### What to do
Pull every line that includes the word "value" from the data.

### Recorded information
◆ ◆ ◆

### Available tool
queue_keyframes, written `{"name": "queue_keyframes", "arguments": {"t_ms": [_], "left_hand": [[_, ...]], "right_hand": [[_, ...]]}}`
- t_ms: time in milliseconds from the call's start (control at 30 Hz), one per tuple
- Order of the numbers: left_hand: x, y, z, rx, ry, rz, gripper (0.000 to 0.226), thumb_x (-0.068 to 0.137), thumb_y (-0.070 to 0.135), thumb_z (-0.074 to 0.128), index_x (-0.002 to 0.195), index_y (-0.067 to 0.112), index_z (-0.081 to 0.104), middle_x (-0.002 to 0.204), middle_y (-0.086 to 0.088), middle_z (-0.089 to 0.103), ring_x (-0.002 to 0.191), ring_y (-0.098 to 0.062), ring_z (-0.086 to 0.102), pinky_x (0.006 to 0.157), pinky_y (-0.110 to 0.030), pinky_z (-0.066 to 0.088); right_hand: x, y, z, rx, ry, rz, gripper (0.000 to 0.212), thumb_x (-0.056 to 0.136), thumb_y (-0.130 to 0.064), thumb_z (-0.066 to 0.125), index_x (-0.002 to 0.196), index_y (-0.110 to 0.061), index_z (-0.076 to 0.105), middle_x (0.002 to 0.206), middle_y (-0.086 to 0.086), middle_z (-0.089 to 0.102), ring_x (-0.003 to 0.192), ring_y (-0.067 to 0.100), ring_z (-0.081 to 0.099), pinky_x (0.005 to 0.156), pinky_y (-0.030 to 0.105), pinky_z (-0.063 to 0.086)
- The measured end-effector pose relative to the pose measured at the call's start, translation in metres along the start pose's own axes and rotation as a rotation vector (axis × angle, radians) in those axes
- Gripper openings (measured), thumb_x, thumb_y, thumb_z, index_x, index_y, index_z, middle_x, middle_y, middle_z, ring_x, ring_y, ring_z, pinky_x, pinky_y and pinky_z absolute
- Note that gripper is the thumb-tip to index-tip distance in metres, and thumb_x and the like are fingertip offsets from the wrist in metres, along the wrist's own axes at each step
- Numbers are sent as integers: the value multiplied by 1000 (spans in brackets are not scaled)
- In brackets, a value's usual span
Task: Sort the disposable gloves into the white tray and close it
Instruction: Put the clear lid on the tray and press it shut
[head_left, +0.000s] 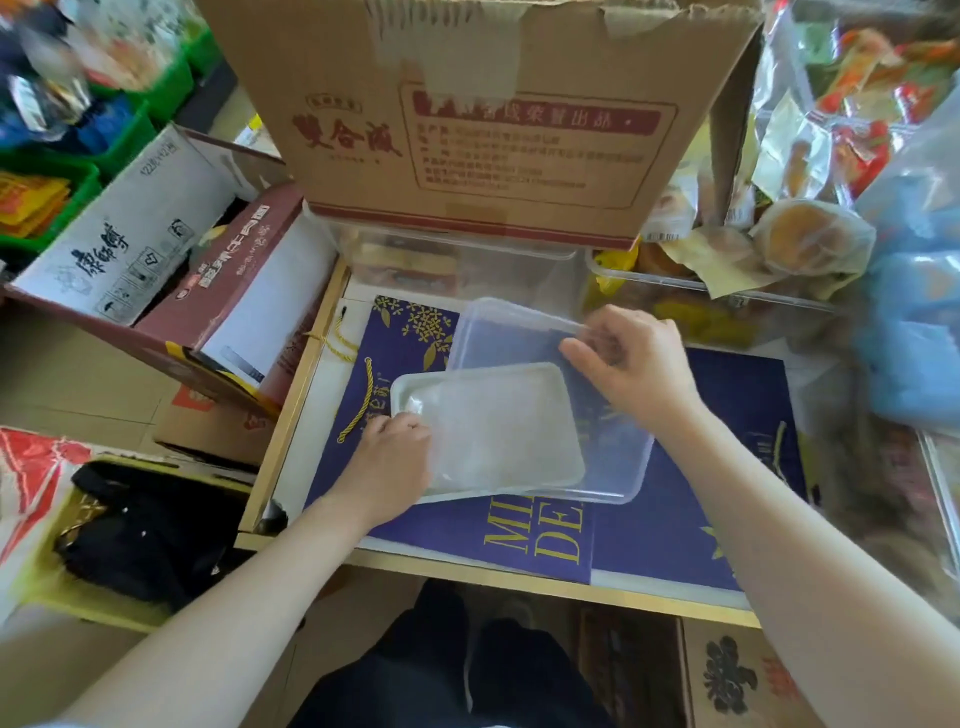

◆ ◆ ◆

### Exercise solution
- Numbers are sent as integers: the value multiplied by 1000 (spans in brackets are not scaled)
- In brackets, a value's usual span

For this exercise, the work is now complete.